Elezioni in Umbria, Di Maio si sottrae ancora una volta alle proprie responsabilità

Il Movimento 5 Stelle ieri ha visto ulteriormente dimezzarsi il proprio consenso elettorale in Umbria, arrivando ad ottenere un misero 7,4% all'interno della "coalizione civica", che poi altro non era che un centrosinistra allargato ai 5 Stelle. L'idea di fare fronte comune è stata lanciata proprio da Di Maio lo scorso 15 settembre con una lettera inviata a 'La Nazione' di Firenze.

"Il M5S va meglio da solo"

Adesso, dopo la batosta elettorale, Di Maio ha fatto un repentino passo indietro, rifiutandosi di assumersi ancora una volta le responsabilità di quella che fu una sua scelta tutti gli effetti: "Non ha funzionato questo esperimento. Tutta la teoria per cui si diceva che se ci fossimo alleati con un'altra forza politica saremmo stati un'alternativa, non ha funzionato. Abbiamo visto che si tratta di una strada non praticabile".

Per Di Maio, dunque, questa volta la responsabilità è dei "teorici delle alleanze". Con queste parole ha lasciato intendere di aver proposto il "patto civico" solo per accontentare chi sosteneva che fosse un passo da fare e non per un suo personale convincimento. Sarebbe stato interessante vedere cosa avrebbe detto e a chi avrebbe attribuito i meriti di questa idea se le cose fossero andate diversamente, ma forse questo è solo un esercizio inutile nel caso di Di Maio; gli piace da morire interpretare il ruolo di leader, ma nei fatti non lo è mancando di capacità, visione politica e carisma.

Non è stata casuale, in tal senso, la proposta che gli fece Salvini in extremis la scorsa estate: Luigi Di Maio sarebbe stato il miglior Premier possibile per consentire alla Lega di continuare a restare con due piedi in una scarpa, erodendo consenso all'alleato di Governo ed anche alla coalizione di centrodestra.

Dopo questo risultato il M5S e il Pd potrebbero ripartire insieme, magari rilanciando il progetto in modo serio e credibile. Quello in Umbria è stato a tutti gli effetti un esperimento fatto contro voglia, all'insegna della totale improvvisazione; una fusione a freddo, figlia solo della crisi di Governo a Roma, incapace di convincere alcuno che fosse il primo passo verso un disegno di più ampio respiro. Di Maio, però, non farà nulla del genere e si limiterà a tornare immediatamente al passato.

La soluzione individuata e lanciata dallo stesso Di Maio è diventata, infatti, una cattiva idea di altri, da archiviare il prima possibile perché "il M5S va meglio quando va da solo", cosa peraltro tutt'altro che scontata visto che sono cambiate totalmente le condizioni non essendo più il Movimento una novità con una verginità da poter sbandierare in pubblico.

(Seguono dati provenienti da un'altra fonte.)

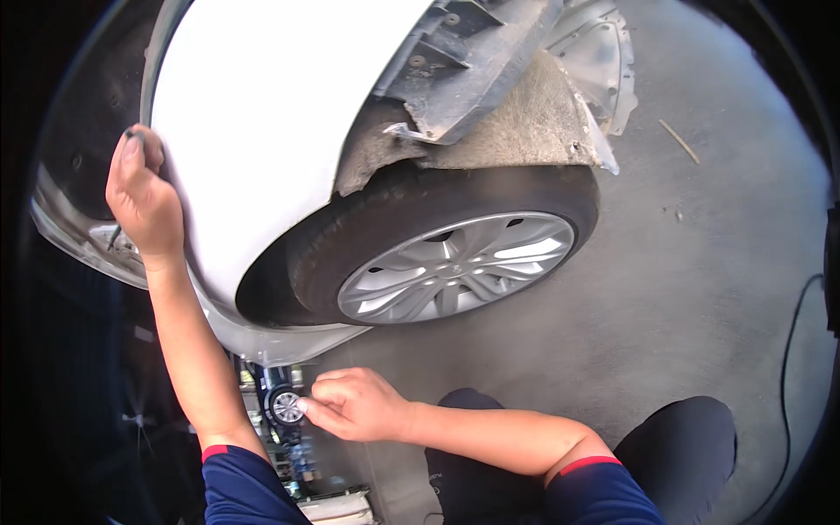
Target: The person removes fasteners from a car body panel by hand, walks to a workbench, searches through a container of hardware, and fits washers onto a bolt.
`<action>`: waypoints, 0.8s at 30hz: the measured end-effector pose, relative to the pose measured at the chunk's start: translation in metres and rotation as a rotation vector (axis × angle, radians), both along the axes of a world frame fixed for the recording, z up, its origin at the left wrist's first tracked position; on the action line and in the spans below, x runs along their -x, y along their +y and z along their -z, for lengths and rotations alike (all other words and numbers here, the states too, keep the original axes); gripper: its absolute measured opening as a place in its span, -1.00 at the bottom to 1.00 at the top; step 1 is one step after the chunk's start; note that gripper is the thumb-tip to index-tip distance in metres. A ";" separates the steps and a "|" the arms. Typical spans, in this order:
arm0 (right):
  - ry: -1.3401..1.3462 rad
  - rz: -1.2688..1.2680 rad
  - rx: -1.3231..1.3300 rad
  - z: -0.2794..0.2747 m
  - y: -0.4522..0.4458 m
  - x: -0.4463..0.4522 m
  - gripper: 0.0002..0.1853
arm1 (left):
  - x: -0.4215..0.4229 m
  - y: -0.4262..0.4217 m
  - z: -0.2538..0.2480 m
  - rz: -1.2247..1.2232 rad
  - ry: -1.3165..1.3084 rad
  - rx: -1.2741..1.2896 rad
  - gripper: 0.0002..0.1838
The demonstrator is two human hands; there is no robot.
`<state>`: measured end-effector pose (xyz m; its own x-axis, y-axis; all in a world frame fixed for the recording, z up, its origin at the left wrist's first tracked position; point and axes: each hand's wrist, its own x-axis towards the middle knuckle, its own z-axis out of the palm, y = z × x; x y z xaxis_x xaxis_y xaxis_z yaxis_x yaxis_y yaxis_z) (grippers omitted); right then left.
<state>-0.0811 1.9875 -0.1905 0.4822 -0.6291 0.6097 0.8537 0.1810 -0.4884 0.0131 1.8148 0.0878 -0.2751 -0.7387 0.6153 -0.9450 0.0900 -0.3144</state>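
Observation:
My left hand [144, 197] is raised at the edge of the white fender [254, 114], its fingers bent and pressed together. A small dark spot shows at the fingertips; whether it is an object or dirt cannot be told. Below the fender, my right hand [354, 404] is closed, thumb against the curled fingers, and anything inside is hidden. The wheel [459, 267], a dark tire with a silver spoked rim, sits beneath the fender. A torn, dirty liner [525, 114] hangs over the tire.
A grey plastic part [599, 61] lies at the upper right. The grey floor [674, 289] has a thin stick [679, 142] on it and a black cable [789, 385] at the right. My bent knees [682, 446] are at the bottom. Another car's wheel [287, 406] shows in the background.

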 end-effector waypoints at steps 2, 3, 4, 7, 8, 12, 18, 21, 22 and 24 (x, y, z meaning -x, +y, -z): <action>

In vista delle prossime elezioni regionali in Calabria ed Emilia-Romagna, Di Maio ha già annunciato che farà un contro-test, tornando a correre da solo: "la terza via, secondo me, il Movimento la può creare al di fuori dei due poli, non entrando nei due poli". E pensare che era stato proprio Di Maio ad indicare l'alleanza con il PD come "la terza via". Lo stato confusionale è oggettivamente totale.

"Il Governo deve durare 3 anni"

Questa sconfitta, in ogni caso, "non fermerà il Governo", che "lavora per portare avanti il programma". L'obiettivo è sempre quello di arrivare a fine legislatura: "Sto lavorando per far durare il governo altri tre anni e poi per farlo valutare dagli italiani, il voto arriverà. Saranno gli italiani, a quel punto, a dire se avremo lavorato bene o male. Al governo siamo una squadra; si vince e si perde insieme. Questo governo è nato quest'estate, ha mantenuto la promessa sul taglio dei parlamentari e la promessa di evitare l'aumento dell'Iva, ha approvato misure che nei prossimi mesi daranno frutti e miglioreranno la vita degli italiani, ma ora serve innovare e migliorare il programma, perché ci possono essere delle migliorie".

Archiviata la sconfitta in Umbria, Di Maio è pronto a tornare a lavorare sulla manovra: "questo testo deve definire dove vanno i soldi per le famiglie che fanno i figli, quale sia lo strumento per erogare le risorse. C'è la questione delle partite Iva, bisogna capire a chi va il taglio del cuneo fiscale e poi c'è tutta la questione legata ai meccanismi plastic tax. Non vorrei trasmettere un messaggio sbagliato: sono d'accordissimo con la sugar tax e la plastic tax, ma altri tipi di intervento sulle entrate vanno visti bene e avremo modo di discuterne".